Guide to Effectiveness Through Library Skills
Maximize Library Skills To Its Full Potential In Banking
We started education with the tradition of libraries and information resource centres. The library became our best friend to some who enjoyed the cool and quiet environment. Students would search for journals, online databases, books and articles when they wrote their thesis and essays. They graduated and started working in banks. Some young bankers tumbled upon difficulties or topics they learnt but lacked the industrial or hands-on knowledge. In a fast pace environment, have they forgotten the information and library skills they acquired in tertiary days? Let me share this with you, information skill is a lifelong skill and with regular association with your daily work, you may find that it is much needed to survive till your retirement. The subject guides are topical and I hope you would find use in them.
Tips from a librarian : Start adding bookmarks of important websites into your browser and make them mobile and sharable across different devices you carry. When you have a 30 or more bookmarks in your list, then it is a good time to organise them into folders.
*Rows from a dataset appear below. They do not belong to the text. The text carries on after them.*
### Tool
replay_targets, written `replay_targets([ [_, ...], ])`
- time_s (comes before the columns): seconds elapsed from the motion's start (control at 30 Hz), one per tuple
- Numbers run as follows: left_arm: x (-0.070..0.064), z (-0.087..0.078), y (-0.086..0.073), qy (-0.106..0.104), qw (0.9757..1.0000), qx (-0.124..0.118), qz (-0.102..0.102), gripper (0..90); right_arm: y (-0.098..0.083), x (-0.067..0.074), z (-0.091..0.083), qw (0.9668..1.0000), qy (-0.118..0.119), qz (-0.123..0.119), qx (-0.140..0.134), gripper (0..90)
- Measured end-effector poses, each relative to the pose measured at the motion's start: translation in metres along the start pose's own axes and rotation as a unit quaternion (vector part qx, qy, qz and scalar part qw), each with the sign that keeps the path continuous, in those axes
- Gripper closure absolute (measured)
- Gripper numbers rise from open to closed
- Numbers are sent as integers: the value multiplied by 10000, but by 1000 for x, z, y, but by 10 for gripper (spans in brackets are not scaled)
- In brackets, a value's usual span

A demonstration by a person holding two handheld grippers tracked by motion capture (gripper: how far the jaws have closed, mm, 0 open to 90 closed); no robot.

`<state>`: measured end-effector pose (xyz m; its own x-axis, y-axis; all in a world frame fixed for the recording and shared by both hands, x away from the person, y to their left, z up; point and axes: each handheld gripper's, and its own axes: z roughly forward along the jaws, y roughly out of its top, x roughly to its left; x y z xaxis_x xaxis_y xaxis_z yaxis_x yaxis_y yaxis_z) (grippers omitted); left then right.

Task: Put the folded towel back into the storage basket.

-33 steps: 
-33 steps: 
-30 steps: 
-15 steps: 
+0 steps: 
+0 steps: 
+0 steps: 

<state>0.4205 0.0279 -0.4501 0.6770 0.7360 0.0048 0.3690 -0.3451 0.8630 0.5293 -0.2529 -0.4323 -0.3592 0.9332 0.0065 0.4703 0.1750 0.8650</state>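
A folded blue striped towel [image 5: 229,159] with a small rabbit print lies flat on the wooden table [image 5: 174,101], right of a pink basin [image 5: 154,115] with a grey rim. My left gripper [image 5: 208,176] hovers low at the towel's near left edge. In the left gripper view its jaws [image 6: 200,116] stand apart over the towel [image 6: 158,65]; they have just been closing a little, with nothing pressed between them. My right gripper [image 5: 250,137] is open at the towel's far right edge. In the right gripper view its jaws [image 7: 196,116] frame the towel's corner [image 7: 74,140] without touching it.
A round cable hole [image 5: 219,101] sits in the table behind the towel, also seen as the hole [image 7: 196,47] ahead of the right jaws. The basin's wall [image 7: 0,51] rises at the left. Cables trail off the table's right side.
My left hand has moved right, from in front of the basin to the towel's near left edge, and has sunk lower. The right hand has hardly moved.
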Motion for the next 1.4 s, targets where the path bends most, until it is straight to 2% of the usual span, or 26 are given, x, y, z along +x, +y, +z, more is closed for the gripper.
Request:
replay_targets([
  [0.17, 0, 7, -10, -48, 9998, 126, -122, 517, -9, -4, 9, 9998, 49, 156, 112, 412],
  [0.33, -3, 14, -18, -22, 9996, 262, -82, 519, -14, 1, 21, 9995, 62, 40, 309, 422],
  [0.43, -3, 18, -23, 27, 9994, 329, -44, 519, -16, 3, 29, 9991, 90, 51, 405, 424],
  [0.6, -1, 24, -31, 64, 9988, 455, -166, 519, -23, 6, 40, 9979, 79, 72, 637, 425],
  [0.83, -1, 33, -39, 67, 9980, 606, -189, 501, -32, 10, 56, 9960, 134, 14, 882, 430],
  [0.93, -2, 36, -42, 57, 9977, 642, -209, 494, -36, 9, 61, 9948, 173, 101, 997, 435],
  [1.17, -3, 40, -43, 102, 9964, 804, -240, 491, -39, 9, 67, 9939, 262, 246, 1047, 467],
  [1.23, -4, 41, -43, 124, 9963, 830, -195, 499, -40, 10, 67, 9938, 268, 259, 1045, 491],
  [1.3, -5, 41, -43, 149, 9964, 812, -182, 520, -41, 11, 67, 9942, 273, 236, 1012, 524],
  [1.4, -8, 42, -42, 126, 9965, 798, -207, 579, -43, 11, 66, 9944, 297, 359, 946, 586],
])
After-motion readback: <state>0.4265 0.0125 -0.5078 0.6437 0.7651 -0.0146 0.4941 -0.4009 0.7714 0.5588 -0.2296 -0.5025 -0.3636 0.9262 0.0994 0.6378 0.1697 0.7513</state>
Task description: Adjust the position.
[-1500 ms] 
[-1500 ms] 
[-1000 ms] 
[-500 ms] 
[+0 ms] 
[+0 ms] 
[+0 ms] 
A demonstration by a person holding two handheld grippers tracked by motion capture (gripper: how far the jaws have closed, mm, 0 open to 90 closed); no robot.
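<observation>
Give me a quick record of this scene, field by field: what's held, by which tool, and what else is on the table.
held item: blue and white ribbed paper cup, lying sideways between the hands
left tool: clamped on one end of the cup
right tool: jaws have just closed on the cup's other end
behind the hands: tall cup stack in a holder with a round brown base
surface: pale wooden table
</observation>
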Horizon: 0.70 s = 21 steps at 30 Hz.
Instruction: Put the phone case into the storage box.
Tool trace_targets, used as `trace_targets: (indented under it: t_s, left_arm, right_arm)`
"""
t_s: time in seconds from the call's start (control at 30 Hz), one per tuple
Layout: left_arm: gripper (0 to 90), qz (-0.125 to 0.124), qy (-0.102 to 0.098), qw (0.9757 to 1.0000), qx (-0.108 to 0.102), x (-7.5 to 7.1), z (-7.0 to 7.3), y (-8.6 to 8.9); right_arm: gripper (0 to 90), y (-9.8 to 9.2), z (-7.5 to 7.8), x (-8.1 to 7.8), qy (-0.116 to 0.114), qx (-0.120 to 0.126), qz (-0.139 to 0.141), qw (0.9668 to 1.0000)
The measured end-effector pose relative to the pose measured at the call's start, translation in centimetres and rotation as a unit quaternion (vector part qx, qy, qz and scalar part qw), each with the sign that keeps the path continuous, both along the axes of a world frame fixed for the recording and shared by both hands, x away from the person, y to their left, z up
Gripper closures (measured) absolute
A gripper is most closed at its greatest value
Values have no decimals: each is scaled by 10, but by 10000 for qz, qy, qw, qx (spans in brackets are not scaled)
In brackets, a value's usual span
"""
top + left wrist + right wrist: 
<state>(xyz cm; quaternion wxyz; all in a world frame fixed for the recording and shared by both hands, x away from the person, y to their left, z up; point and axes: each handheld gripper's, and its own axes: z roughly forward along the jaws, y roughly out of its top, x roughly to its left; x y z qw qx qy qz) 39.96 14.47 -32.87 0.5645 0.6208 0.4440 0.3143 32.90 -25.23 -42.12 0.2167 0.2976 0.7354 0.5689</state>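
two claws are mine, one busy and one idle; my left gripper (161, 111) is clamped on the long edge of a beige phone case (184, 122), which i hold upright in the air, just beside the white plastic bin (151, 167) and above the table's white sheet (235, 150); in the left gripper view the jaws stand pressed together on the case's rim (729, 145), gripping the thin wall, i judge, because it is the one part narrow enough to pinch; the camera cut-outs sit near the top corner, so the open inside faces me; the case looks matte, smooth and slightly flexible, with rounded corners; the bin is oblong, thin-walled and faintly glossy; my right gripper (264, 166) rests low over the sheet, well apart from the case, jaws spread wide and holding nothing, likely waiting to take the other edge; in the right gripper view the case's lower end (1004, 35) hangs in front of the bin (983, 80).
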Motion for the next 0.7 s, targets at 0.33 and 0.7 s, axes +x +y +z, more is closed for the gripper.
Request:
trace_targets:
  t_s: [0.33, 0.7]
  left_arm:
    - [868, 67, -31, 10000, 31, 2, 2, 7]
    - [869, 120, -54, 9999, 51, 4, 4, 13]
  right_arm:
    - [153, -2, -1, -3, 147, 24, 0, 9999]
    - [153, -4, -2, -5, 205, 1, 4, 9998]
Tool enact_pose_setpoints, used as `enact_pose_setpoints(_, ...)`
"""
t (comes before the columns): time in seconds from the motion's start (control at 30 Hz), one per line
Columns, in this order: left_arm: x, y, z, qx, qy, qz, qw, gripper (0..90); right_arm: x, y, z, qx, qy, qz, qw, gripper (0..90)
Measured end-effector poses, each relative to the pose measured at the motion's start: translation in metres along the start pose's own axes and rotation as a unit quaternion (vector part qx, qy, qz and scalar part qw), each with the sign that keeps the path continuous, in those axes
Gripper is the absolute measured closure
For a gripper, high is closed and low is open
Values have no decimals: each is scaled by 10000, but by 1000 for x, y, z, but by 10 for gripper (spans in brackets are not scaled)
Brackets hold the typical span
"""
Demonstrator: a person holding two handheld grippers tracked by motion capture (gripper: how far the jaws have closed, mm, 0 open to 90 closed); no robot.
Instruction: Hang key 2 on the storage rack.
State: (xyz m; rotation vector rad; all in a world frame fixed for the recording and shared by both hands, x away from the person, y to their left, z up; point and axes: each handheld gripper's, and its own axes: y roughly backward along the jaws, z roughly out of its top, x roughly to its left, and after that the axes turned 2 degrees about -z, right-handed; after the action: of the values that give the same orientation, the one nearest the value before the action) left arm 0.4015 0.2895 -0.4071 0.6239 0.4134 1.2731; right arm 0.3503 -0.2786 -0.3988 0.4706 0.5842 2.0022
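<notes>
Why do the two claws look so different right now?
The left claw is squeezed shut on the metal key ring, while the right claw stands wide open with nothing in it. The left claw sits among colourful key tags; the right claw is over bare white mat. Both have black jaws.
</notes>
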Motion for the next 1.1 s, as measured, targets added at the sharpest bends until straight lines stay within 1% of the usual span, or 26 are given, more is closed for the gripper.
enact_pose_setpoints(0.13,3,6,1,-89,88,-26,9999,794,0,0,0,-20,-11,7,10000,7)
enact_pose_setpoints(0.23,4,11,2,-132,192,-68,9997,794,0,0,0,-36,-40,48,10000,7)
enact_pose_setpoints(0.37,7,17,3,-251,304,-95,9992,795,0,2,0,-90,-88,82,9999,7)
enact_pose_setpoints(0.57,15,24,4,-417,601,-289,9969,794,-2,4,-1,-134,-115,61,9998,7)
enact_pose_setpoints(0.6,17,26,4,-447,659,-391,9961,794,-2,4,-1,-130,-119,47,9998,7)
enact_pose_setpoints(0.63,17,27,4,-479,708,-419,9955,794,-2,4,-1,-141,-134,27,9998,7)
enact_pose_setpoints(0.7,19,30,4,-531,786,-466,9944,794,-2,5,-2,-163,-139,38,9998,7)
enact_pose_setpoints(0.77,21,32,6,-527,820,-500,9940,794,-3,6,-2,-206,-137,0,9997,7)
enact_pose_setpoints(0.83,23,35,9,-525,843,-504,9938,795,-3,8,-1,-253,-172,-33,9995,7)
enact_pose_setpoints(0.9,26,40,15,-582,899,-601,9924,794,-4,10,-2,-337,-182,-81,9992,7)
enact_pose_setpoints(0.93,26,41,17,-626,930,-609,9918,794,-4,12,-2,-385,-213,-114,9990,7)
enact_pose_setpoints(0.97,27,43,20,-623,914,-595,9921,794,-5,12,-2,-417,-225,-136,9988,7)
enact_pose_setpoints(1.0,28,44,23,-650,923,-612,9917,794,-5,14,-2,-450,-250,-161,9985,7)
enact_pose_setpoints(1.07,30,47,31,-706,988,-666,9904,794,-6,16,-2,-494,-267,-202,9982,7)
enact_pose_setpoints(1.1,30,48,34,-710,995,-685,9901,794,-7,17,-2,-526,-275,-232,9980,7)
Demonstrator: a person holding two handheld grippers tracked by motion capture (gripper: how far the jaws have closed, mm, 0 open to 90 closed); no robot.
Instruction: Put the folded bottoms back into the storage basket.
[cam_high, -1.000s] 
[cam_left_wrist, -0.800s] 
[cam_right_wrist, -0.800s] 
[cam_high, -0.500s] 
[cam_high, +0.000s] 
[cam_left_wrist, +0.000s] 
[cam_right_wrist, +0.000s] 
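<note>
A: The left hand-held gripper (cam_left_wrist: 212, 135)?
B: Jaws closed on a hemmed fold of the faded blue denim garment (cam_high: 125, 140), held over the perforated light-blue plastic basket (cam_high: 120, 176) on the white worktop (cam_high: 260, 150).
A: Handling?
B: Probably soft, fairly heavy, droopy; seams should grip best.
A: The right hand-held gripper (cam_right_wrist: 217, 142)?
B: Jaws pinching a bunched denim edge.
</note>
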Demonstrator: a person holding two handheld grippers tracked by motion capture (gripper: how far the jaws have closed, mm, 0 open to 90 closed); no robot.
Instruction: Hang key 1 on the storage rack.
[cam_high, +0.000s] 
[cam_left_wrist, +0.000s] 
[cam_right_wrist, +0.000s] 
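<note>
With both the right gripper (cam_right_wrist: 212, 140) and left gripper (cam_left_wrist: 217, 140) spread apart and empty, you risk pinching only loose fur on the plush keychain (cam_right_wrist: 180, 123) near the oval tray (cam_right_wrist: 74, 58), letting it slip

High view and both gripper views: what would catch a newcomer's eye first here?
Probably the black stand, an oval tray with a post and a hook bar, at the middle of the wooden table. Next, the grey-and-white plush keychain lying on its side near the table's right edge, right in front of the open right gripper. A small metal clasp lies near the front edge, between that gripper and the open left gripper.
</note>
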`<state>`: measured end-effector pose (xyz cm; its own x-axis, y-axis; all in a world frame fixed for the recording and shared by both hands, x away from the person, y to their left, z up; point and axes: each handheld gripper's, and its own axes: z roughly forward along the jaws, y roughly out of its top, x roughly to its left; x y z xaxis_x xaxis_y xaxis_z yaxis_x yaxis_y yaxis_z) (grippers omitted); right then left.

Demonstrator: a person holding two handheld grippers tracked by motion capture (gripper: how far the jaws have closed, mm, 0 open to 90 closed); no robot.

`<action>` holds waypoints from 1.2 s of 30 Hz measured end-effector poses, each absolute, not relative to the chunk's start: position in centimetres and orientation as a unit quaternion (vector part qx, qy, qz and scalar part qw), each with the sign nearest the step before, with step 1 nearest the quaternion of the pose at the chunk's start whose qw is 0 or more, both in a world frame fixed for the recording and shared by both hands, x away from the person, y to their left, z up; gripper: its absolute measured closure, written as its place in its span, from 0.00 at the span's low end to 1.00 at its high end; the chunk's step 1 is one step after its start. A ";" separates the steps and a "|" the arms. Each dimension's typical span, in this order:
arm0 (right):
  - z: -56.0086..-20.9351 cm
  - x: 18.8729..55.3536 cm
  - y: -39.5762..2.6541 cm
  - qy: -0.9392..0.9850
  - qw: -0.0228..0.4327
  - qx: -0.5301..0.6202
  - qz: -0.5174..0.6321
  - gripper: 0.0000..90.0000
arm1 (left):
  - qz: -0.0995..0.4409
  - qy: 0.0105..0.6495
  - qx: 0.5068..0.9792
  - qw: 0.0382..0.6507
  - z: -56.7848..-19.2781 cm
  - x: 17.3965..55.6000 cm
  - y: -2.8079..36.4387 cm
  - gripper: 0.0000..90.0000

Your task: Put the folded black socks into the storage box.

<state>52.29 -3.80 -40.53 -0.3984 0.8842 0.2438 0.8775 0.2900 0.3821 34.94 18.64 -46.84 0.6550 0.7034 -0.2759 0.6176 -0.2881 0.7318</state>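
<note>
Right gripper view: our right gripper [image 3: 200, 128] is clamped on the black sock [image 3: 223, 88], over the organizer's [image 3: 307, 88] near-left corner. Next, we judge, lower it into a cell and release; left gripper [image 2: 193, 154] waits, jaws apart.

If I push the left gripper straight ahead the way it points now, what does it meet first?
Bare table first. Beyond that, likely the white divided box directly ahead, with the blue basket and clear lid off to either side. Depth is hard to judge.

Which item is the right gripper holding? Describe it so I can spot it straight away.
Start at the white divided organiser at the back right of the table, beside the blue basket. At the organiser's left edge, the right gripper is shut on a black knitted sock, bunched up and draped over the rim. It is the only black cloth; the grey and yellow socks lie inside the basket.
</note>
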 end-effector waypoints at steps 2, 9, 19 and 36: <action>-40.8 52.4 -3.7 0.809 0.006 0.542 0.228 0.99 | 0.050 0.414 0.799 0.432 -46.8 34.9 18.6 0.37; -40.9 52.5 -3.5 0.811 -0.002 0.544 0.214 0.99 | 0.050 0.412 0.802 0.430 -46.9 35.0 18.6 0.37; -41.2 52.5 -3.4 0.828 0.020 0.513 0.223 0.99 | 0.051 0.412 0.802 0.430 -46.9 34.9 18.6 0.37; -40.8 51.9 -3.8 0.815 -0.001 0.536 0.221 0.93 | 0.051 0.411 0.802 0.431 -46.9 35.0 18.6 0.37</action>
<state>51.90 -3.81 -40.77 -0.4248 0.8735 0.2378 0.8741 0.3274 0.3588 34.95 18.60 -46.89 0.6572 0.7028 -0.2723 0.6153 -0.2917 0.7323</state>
Quote : "Organising and categorising is futile if you do not have a large resource pool to begin with"
Making it Right!
Broadly, we like to make it right for many things in life or career. The right choice, decision, career move and selection. Information is crucial for us to make it right, isn't it? Let's examine information evaluation. If you understood the importance and concept of evaluation, you'd won half the battle in making the right decision. You may consider following these criteria before looking further into the usefulness of facts and details given on the source:
- Currency: When is the information dated or date of last update if it is a web site?
- Authority: Who is the creator or publisher?
- Validity or accuracy: Is the information accurate or valid? Trustworthiness of creator and publisher plays a part in determining the validity and accuracy of the information too!
- Audience: Who was the information published or written for?
- Point of view: Is there bias in the information and does the author or website provide point of view?
Tips from a librarian : Write the evaluation criteria on a post-it note and stick in beside your monitor / laptop.
Knowing Your Environment
Tagging and sharing resources all over the place is not going to help you become the rising star in your company. That is seen as flooding or negatively, spamming. You may end up in the "ignore list" of your colleagues or friends. Blind sharing information that is useless (or worse, that you are clueless of) will create wastage of working space and confusion on your browser.
Read and pick up the relevant information. If it doesn't warrant future usage, discard them. Don't even bother keeping them in archives.
Tips from a librarian: Tag only information that you need to recall in future. Keep your desktop and browsing space clean and clutter-free.
Encrypt or Delete
Always remember to store information safely and maintain integrity at work. Do not have customer or business information floating around the emails, pieces of papers, unchecked and incomplete forms etc etc. Shred them if you need to. Encrypt your documents and please remember to lock up at the end of the day. This is the clean desk policy and many companies are practising it. If you just stepped into the bank the first day, I wish you success and may you leave your tertiary habits at home. Revision notes and study guides laying around your desk is no longer a luxury. Refer to internal documents and intranet sites for information you need to perform your job.
Tips from a librarian: You can consult your superior and ask if they stored reference materials in a shared folder for easy reference. If not, why don't you recommend? Shared folders are excellent to share and reduce redundancy. It saves time and cost too!
Perform Personal Appraisal
Understanding your strengths and weakness and having a clear outline of what had been accomplished throughout the year is a necessity. You need to be able to present your contributions and show your strengths to your employers at the end of the year. This determines your pay check and bonus! You also need an unbiased check for weakness, no one is perfect. Knowing your weakness doesn't mean you have to tell your employers where you want to improve. It is your responsibility to improve and for your employers to provide you opportunities in those areas.
Tips from a librarian: Update your resume annually. Keep track of skills you acquired and add a brief description and projects to the skill sets. Library skills isn't about managing information. Your entire life is a document and you need to organise and show the world what you are.